**What the task requires:** From the entries below, list each line with "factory".

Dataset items
------------------------------------------------

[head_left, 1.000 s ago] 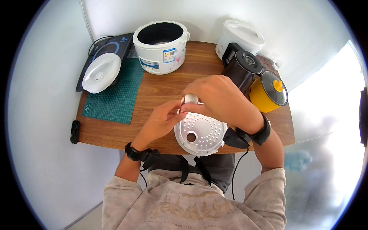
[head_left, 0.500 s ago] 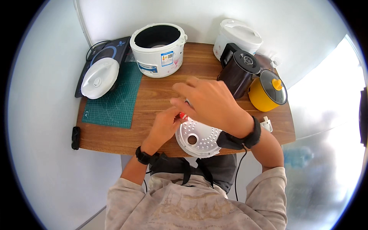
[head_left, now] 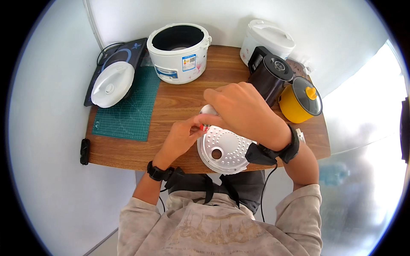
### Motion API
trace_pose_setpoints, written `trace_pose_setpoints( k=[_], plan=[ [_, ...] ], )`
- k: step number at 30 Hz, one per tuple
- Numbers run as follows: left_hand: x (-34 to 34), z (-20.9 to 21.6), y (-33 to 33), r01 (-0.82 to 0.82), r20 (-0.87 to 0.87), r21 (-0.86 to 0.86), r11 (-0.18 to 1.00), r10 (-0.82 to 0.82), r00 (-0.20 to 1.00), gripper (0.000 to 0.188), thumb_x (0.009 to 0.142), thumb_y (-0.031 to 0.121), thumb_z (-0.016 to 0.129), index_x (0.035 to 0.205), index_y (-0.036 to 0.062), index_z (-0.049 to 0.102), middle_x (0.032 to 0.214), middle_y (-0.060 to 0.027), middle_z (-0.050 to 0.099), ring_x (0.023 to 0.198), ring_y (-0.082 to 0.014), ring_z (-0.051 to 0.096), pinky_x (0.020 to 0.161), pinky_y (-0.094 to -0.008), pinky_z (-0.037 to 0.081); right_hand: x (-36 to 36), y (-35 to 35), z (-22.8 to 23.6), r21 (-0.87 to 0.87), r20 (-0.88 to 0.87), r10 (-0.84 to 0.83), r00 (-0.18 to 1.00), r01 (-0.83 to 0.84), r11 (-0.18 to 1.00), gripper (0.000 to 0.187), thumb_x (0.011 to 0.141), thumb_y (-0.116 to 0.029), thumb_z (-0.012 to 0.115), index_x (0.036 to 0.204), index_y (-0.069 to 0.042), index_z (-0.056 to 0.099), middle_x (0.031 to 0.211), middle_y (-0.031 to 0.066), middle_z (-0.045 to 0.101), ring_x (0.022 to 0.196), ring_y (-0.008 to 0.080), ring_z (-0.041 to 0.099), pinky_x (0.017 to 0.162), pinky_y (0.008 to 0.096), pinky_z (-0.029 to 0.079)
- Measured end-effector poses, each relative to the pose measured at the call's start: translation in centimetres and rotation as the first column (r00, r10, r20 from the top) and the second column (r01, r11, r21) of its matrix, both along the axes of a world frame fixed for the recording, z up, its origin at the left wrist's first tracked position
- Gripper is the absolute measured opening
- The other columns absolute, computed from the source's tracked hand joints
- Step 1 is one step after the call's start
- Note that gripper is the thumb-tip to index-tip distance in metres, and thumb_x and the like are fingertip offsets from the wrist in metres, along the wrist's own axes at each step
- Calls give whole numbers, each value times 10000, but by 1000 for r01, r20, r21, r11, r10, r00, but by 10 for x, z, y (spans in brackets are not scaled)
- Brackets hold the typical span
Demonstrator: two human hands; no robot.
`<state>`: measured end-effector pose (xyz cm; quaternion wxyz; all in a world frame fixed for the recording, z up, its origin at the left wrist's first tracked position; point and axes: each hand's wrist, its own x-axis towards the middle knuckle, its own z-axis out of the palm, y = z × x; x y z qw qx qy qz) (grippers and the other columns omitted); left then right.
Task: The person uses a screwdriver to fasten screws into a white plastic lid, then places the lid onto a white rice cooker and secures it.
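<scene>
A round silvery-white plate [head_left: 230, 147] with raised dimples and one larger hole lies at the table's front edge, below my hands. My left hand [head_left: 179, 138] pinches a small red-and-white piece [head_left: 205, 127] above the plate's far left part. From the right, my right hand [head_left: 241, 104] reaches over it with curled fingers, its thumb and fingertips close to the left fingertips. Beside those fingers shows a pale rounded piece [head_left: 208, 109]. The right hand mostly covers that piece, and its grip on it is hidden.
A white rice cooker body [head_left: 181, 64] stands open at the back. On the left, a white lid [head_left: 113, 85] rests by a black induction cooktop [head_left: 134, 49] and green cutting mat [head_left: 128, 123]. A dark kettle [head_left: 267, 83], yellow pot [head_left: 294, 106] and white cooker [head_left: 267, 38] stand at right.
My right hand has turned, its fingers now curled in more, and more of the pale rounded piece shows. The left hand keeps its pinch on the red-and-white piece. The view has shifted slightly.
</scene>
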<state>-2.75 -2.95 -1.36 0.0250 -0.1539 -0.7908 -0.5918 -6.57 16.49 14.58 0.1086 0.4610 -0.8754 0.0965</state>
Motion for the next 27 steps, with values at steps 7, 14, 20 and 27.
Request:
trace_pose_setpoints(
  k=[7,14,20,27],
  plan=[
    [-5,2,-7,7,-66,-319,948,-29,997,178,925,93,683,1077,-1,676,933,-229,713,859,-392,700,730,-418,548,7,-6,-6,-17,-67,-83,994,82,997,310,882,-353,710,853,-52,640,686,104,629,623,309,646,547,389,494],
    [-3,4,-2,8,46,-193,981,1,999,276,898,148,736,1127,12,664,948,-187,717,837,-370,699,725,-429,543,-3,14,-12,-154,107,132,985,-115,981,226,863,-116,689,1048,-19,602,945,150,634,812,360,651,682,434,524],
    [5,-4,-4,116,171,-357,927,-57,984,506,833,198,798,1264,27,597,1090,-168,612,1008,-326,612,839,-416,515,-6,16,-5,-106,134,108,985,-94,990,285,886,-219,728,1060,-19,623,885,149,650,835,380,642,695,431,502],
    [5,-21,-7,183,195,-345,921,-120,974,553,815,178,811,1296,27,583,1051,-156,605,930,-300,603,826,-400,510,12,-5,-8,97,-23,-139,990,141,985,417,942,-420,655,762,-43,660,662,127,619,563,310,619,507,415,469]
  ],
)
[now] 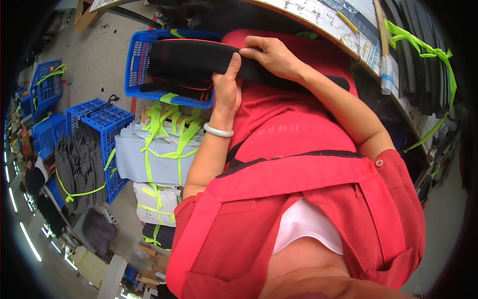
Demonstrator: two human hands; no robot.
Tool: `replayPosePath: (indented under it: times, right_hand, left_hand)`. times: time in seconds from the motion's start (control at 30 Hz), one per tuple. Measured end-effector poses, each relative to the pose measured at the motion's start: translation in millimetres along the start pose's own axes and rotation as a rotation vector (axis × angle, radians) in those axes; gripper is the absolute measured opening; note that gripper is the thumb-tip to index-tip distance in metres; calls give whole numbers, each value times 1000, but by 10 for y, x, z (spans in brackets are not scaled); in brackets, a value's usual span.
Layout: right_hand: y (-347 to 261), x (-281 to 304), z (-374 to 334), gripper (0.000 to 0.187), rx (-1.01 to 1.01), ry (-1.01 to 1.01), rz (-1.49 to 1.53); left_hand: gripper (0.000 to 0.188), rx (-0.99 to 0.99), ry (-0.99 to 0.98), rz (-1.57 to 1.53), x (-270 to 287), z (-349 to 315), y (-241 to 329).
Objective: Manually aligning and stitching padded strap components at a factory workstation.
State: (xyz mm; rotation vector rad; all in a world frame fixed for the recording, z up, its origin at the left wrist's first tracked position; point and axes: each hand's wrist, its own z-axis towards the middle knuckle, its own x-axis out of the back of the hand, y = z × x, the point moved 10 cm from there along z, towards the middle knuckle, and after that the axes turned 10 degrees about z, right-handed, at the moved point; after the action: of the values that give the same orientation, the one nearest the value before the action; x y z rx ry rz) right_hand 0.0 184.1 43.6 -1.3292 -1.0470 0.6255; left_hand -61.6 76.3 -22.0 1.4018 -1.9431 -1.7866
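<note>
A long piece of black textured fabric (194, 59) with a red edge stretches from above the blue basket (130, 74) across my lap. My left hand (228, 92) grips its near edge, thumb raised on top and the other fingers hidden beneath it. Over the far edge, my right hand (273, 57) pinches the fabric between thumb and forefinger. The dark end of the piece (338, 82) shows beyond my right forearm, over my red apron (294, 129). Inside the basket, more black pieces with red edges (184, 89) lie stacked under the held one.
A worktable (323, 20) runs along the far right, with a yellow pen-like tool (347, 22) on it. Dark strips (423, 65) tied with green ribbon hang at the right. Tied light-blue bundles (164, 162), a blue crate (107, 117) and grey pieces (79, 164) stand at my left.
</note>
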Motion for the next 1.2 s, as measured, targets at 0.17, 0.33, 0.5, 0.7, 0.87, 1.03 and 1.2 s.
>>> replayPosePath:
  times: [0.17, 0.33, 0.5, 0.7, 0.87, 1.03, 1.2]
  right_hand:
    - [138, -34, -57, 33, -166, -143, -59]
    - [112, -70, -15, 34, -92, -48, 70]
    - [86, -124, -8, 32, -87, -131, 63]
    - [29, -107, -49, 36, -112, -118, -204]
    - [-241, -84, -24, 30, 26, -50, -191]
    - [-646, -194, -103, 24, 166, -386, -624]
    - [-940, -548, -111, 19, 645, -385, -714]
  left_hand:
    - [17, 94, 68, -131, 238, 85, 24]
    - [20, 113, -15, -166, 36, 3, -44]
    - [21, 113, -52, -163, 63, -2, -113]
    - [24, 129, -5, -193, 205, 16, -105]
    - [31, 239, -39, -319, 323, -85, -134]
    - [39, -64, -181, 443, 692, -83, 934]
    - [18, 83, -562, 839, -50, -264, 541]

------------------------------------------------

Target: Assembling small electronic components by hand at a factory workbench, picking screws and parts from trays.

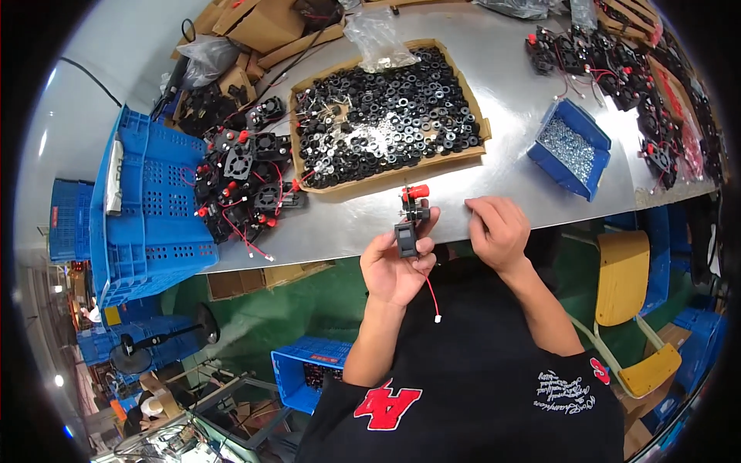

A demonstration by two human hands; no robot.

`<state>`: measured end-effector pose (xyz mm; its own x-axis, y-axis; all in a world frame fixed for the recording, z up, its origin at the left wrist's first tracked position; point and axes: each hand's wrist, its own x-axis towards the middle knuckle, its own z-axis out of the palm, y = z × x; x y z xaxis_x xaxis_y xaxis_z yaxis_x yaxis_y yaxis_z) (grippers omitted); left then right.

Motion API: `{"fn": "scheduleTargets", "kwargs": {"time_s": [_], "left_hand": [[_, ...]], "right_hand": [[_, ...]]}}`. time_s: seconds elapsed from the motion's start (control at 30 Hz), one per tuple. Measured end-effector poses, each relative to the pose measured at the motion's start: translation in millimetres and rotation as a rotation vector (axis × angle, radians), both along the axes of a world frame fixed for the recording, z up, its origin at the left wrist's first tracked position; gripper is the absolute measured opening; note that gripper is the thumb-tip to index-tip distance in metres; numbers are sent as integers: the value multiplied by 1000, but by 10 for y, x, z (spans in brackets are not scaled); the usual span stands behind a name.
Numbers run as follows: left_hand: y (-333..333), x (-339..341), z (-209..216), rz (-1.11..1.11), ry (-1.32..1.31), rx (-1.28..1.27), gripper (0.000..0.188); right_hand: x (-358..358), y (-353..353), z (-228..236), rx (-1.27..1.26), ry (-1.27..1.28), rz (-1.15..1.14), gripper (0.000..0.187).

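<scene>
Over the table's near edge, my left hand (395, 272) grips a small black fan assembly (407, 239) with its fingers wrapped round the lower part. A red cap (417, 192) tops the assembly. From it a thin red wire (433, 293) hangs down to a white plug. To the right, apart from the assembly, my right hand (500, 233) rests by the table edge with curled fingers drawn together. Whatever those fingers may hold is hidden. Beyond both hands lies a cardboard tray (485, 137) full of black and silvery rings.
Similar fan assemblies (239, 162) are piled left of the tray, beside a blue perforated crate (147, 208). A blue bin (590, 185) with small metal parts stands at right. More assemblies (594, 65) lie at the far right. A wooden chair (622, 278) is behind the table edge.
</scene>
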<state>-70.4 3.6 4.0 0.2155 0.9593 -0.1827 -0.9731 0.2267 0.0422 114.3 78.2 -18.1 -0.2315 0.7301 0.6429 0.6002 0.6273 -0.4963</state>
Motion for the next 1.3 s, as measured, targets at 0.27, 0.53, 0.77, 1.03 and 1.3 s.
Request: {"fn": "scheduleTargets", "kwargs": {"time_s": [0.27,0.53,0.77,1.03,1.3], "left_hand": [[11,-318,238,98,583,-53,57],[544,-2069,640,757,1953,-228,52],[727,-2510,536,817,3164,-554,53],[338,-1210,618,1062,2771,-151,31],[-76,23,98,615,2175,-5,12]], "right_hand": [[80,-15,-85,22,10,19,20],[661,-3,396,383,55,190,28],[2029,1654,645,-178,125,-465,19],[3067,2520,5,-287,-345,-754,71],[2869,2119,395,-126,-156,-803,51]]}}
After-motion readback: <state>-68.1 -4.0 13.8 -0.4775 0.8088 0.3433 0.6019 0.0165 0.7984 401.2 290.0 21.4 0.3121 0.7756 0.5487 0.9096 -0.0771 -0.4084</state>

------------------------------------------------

**Solution for this exercise:**
Objective: Manually aligning and stitching padded strap components at a factory workstation.
Target: Assembling small electronic components by hand at a factory workbench, picking screws and parts from trays.

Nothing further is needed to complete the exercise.